*PROBLEM REQUIREMENTS*. Across the entries that follow, count the lines with the string "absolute" and reply with that count alone.

(Excerpts from a dataset)
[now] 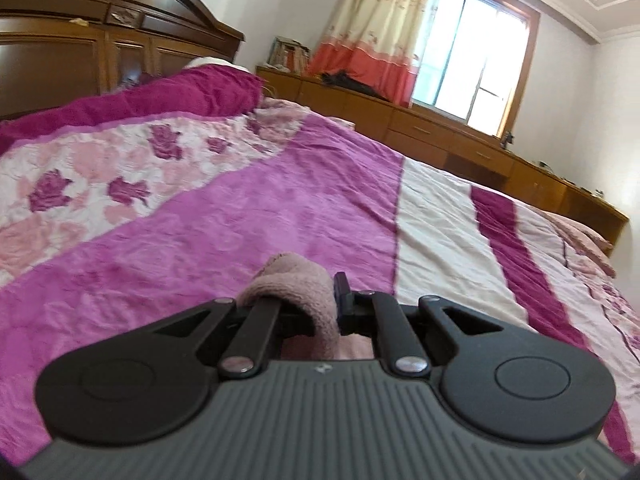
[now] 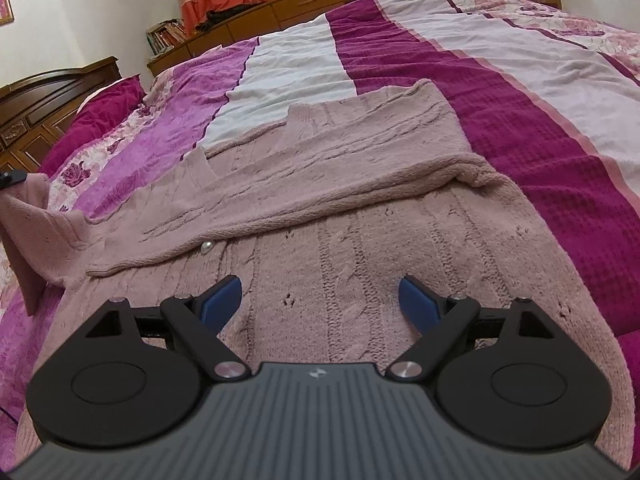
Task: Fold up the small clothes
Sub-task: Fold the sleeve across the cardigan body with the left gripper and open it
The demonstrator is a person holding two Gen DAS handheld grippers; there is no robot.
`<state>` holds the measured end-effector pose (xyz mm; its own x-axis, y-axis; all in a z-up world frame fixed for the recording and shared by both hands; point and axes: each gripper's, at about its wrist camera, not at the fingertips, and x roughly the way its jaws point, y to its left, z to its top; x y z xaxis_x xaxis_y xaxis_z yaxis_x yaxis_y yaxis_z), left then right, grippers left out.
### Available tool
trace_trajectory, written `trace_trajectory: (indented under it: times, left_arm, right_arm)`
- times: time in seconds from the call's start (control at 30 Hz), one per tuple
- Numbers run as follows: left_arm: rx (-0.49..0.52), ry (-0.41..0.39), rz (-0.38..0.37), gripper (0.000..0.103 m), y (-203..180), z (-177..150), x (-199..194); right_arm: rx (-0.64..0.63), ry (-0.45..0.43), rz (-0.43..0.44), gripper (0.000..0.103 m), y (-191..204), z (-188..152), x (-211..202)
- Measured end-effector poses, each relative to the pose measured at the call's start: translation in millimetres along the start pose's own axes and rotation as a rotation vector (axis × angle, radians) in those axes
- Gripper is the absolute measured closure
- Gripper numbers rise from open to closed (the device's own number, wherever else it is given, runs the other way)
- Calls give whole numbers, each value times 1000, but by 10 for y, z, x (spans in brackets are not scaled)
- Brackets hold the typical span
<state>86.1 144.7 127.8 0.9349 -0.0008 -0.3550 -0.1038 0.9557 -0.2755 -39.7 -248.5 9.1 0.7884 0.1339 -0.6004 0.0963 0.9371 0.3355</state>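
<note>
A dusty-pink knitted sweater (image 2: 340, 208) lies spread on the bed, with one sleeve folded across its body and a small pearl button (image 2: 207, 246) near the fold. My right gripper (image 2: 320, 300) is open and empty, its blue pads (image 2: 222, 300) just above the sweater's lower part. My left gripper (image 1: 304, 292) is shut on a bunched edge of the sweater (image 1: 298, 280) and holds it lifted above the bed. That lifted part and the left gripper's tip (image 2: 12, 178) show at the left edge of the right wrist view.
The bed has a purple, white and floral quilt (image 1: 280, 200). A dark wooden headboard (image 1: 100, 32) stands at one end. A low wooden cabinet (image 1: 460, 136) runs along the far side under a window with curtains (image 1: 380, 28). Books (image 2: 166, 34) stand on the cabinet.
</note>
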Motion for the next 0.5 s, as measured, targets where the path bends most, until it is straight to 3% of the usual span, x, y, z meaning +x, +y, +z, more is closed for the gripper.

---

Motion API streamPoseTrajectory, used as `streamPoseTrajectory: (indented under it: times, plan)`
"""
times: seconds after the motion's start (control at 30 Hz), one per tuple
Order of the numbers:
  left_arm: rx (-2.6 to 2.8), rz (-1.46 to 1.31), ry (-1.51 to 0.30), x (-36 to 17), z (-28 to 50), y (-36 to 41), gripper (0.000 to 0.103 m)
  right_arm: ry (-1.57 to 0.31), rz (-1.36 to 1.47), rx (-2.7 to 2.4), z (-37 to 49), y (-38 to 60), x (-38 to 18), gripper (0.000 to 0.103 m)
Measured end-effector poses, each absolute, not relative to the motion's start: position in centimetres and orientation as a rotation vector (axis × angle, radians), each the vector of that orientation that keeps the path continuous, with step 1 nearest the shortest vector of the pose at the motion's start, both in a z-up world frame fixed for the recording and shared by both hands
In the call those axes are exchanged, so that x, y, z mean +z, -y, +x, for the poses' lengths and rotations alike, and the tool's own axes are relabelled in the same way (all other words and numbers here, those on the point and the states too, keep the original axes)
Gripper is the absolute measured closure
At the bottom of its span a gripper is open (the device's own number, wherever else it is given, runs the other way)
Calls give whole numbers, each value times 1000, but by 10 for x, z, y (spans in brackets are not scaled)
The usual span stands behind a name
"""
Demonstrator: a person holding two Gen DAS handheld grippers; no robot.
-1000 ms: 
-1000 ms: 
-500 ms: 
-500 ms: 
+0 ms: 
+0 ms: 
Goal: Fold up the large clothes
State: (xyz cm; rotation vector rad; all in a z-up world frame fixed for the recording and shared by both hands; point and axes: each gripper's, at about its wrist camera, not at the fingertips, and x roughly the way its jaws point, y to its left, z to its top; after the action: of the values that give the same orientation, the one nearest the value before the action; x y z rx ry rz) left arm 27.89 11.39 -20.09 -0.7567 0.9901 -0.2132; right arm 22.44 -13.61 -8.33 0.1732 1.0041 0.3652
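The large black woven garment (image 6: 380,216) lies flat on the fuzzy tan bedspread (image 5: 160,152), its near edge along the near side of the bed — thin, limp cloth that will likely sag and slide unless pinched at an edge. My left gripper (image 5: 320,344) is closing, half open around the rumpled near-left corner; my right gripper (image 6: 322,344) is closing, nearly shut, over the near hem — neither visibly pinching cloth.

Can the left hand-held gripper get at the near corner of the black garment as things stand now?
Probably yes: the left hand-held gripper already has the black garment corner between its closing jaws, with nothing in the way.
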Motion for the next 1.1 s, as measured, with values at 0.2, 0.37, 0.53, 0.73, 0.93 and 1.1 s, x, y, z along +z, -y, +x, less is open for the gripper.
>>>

*YOUR RESPONSE*. 3